● **Work instructions**
In the data below, find the line that contains "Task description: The" and the line that contains "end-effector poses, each". Copy both, plus every line between them, exactly.

● **Dataset records**
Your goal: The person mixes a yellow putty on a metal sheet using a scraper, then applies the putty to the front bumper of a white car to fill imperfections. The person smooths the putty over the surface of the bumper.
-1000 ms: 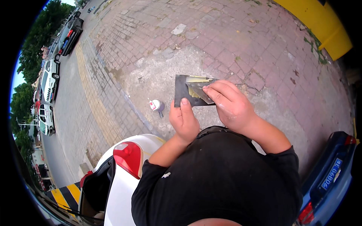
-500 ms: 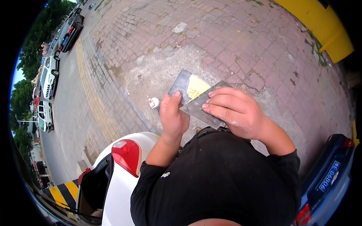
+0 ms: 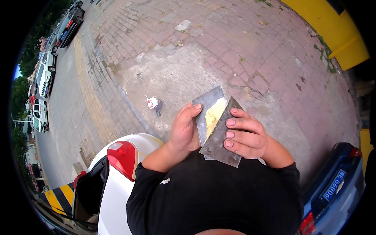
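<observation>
Room over paving (image 3: pixel 219 39), upper centre; white-lidded can (image 3: pixel 155 103) obstructs centre left; white car (image 3: pixel 117 194), lower left; blue car (image 3: pixel 349 192), lower right.

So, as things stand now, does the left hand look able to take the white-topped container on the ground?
Probably not directly: the left hand is occupied with a flat grey plate, and the white-topped container seems to stand on the ground well below it. Nothing visible blocks the way between them.

Bright, diffuse daylight with faint shadows and fisheye curvature toward edges
</observation>
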Action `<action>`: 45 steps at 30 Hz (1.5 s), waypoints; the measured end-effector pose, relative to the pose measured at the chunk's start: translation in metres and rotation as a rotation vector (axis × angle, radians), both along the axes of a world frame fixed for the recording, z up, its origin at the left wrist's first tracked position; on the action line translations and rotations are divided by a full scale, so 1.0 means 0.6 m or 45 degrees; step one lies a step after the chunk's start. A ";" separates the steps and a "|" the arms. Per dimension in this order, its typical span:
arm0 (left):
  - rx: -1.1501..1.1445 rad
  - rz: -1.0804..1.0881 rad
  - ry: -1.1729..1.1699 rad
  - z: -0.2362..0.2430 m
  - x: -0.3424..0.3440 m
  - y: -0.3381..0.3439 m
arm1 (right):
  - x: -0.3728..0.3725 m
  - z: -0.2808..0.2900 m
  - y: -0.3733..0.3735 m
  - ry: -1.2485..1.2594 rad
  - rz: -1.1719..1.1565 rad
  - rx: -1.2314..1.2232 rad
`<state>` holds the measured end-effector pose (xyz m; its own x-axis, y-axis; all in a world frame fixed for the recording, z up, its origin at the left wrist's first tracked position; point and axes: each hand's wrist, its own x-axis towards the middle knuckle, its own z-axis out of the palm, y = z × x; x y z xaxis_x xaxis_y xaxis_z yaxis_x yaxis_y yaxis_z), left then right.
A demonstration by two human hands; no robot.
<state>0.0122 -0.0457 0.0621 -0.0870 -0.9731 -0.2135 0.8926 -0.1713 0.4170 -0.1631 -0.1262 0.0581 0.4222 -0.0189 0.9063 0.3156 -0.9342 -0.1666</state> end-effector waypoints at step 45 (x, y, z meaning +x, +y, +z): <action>-0.745 0.655 -2.110 -0.071 -0.076 -0.002 | -0.007 -0.038 -0.006 -0.122 0.078 2.309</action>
<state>-0.0336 -0.0469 0.0193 0.1322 -0.8044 0.5792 -0.5426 0.4303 0.7214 -0.1672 -0.1299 0.0350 0.4133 -0.8886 -0.1988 0.4075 0.3757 -0.8323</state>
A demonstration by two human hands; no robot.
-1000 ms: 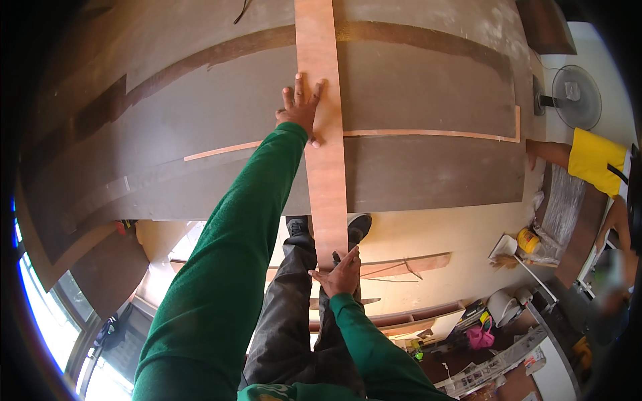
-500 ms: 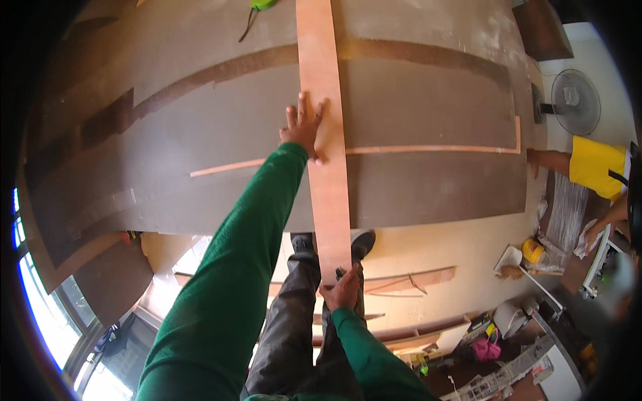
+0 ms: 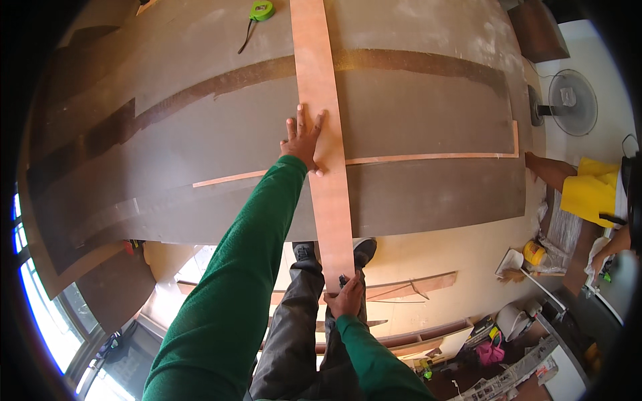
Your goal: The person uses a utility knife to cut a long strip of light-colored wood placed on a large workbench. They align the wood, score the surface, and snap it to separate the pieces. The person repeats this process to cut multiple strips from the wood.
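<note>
Leftmost, the green left sleeve point(image 3: 231, 287) hides part of the large brown sheet point(image 3: 428, 107) from me. Next I see a bright green tape measure point(image 3: 263, 11) on the sheet, near the top edge. The left hand point(image 3: 302, 142) lies open, fingers spread, partly on the long reddish board point(image 3: 332, 220), partly past its left edge. The board crosses the sheet; its near end juts past the sheet's edge, while its far end is cut off. At that near end I find the right hand point(image 3: 346, 298), fingers bent; a small dark item point(image 3: 343, 280) shows beside them, too small to identify, and I cannot tell what the hand grips. Rightward, a thin strip point(image 3: 435, 158) emerges from behind the board. Farthest right, a person in yellow point(image 3: 592, 194) is partly lost in the dark rim.
</note>
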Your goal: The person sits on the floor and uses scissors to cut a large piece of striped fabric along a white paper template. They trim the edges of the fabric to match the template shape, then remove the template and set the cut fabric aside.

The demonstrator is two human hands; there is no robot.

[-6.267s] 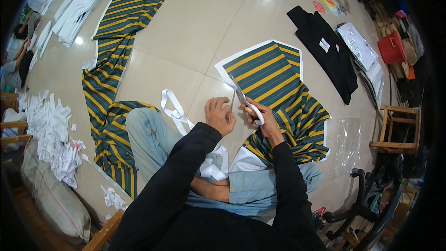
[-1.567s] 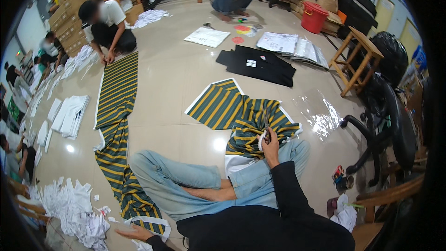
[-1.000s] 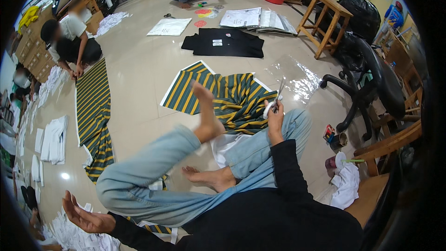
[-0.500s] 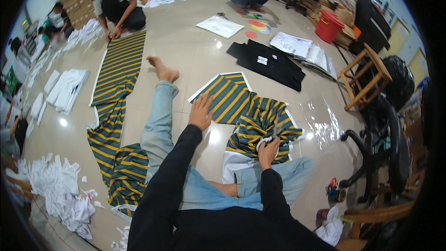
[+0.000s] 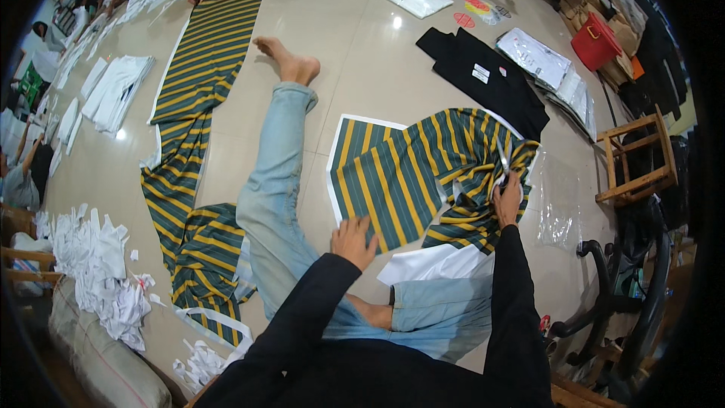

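Observation:
I sit on the floor with my left leg (image 5: pixel 273 174) stretched out in light jeans. My left hand (image 5: pixel 353 240) lies flat, fingers apart, on the near edge of a green and yellow striped fabric piece (image 5: pixel 393 181) backed with white paper. My right hand (image 5: pixel 507 198) grips a pair of scissors (image 5: pixel 501 160), blades pointing up over the crumpled right part of the striped fabric. A white sheet (image 5: pixel 434 261) shows under the fabric by my right knee.
A long striped fabric strip (image 5: pixel 198 98) runs along the floor at left. White scraps (image 5: pixel 98 272) pile at lower left. A black garment (image 5: pixel 483 79), plastic-wrapped packs (image 5: pixel 544 60), a wooden stool (image 5: pixel 638 155) and an office chair (image 5: pixel 627 295) stand right. Other people work at the back.
My view has dropped closer to the fabric. My left hand has slid down to the fabric's near edge, and my left leg has stretched out straighter. My right hand still holds the scissors.

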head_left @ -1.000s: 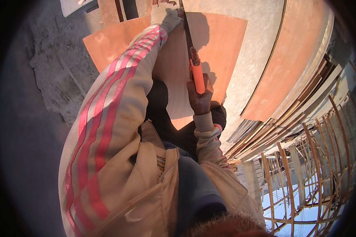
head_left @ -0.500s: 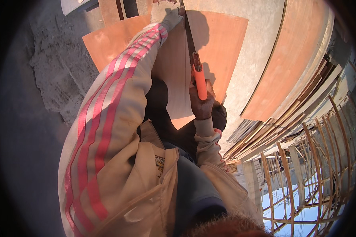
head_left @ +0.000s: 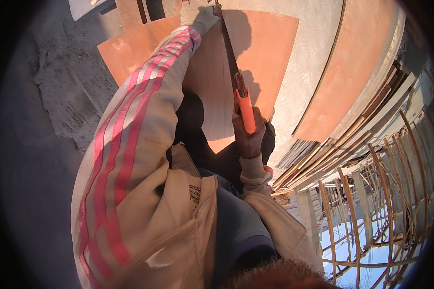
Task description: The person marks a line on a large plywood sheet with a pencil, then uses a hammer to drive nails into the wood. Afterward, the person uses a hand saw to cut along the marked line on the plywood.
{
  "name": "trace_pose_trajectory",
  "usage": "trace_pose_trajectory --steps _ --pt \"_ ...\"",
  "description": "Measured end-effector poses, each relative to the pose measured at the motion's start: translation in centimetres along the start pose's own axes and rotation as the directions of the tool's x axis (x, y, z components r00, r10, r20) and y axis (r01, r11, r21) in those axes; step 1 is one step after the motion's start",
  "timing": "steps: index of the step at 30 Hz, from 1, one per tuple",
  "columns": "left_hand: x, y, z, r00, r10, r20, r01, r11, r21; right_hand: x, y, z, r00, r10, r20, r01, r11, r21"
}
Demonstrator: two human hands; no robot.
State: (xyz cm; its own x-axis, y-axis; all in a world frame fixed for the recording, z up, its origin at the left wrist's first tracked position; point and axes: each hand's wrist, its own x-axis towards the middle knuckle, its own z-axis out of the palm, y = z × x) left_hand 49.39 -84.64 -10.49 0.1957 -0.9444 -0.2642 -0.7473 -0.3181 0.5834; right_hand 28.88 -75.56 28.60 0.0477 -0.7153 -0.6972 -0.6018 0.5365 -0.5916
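My right hand [head_left: 250, 137] is wrapped round the orange handle of a handsaw [head_left: 245, 110]. The saw's dark blade [head_left: 229, 48] runs away from me along a reddish-brown plywood sheet [head_left: 270, 53], lying over a line in it. At the far edge of the sheet, left of the blade, my left hand [head_left: 200, 17] rests by the blade's far end in a worn pale glove. Its fingers are mostly hidden, with only a bit of them showing at the top of the picture. Part of the sheet [head_left: 135, 45] extends left beneath my sleeve, and dark-clad legs lie against its near side.
Right of the sheet is a pale grey surface [head_left: 308, 58], then another reddish board [head_left: 345, 72]. Beyond it lie stacked planks [head_left: 342, 139] and a framework of wooden poles [head_left: 352, 221]. Rough grey ground [head_left: 65, 91] lies to the left.
My right hand has drawn the handsaw back toward me and slightly right. The left hand stays at the sheet's far edge; the whole view has shifted slightly.
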Motion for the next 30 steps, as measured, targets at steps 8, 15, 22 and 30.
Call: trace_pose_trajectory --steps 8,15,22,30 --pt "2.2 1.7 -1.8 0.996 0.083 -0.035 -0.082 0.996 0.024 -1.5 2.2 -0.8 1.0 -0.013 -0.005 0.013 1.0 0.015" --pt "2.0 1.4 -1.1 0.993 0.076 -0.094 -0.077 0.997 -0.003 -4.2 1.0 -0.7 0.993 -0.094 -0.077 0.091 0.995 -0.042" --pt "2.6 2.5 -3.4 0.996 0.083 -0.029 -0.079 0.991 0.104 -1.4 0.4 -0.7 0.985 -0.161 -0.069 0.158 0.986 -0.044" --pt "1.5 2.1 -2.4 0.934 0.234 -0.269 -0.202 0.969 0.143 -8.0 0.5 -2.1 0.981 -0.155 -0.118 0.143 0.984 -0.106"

● **Output for this exercise**
Task description: The person marks a line on a large plywood sheet with a pencil, then uses a hammer to drive nails into the wood. Afterward, the person uses a hand saw to cut along the marked line on the plywood.
{
  "name": "trace_pose_trajectory",
  "usage": "trace_pose_trajectory --steps _ --pt \"_ ...\"",
  "description": "Measured end-effector poses, each relative to the pose measured at the motion's start: translation in centimetres along the start pose's own axes and rotation as the directions of the tool's x axis (x, y, z components r00, r10, r20) and y axis (r01, r11, r21) in those axes; step 1 is one step after the motion's start",

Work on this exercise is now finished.